• HOW TO COMPLETE THIS TASK: Set down exactly the lines running from the line with "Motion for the" to the end of the listing below, both ends included.

• SUPPLIED MATERIAL:
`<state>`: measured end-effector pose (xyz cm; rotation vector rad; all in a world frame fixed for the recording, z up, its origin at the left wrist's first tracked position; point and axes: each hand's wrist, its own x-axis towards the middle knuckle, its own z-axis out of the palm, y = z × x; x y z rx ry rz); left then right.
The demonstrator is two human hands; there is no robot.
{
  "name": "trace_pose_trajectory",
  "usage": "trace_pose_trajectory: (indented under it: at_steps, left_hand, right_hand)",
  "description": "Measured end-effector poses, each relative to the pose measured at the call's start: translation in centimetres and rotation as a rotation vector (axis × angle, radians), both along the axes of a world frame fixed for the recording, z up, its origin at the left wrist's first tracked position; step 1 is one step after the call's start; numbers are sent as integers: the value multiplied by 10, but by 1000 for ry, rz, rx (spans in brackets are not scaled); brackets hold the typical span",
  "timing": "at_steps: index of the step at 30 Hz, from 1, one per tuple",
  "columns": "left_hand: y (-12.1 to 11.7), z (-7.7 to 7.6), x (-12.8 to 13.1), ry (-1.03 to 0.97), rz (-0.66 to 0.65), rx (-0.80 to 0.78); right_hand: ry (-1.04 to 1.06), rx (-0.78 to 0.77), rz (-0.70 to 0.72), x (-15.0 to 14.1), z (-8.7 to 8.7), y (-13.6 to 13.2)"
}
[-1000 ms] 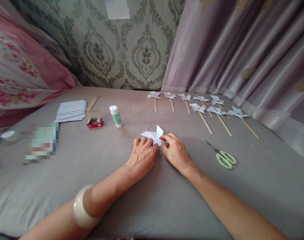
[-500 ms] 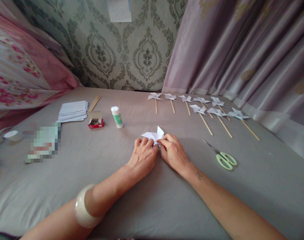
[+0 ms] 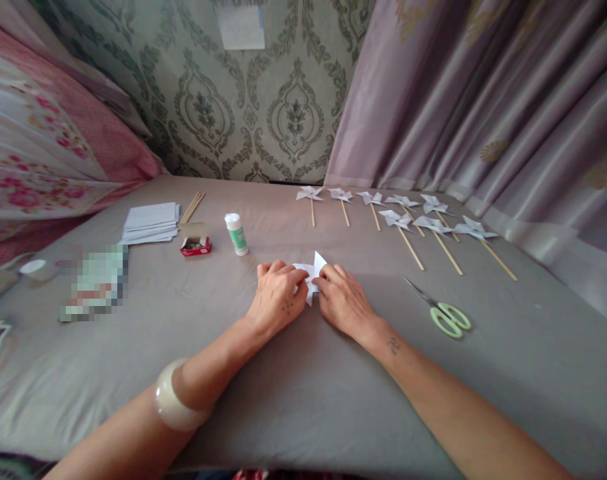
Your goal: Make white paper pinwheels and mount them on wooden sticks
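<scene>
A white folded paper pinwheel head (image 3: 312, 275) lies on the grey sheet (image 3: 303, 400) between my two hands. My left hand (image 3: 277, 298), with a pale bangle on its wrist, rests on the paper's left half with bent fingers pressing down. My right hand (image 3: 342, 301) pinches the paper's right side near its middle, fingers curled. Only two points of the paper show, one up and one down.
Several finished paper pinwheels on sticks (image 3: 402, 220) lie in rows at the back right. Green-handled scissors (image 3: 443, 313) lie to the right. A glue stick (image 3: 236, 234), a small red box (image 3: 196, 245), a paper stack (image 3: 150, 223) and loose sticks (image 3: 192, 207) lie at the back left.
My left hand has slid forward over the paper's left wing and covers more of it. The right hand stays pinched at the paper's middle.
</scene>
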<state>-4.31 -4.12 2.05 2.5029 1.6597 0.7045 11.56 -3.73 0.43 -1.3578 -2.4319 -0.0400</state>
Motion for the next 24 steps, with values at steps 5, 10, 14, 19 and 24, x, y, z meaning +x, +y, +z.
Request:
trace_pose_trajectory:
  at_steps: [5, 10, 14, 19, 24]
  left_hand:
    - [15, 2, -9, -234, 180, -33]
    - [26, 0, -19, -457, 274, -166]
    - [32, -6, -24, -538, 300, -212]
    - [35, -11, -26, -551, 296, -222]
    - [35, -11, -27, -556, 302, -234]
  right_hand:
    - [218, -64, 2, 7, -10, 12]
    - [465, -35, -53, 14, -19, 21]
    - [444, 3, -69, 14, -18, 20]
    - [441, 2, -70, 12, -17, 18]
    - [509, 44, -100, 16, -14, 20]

• SOLUTION:
Motion for the next 24 steps, with values at steps 5, 10, 14, 19 and 24, x, y, z meaning +x, +y, +z.
Request:
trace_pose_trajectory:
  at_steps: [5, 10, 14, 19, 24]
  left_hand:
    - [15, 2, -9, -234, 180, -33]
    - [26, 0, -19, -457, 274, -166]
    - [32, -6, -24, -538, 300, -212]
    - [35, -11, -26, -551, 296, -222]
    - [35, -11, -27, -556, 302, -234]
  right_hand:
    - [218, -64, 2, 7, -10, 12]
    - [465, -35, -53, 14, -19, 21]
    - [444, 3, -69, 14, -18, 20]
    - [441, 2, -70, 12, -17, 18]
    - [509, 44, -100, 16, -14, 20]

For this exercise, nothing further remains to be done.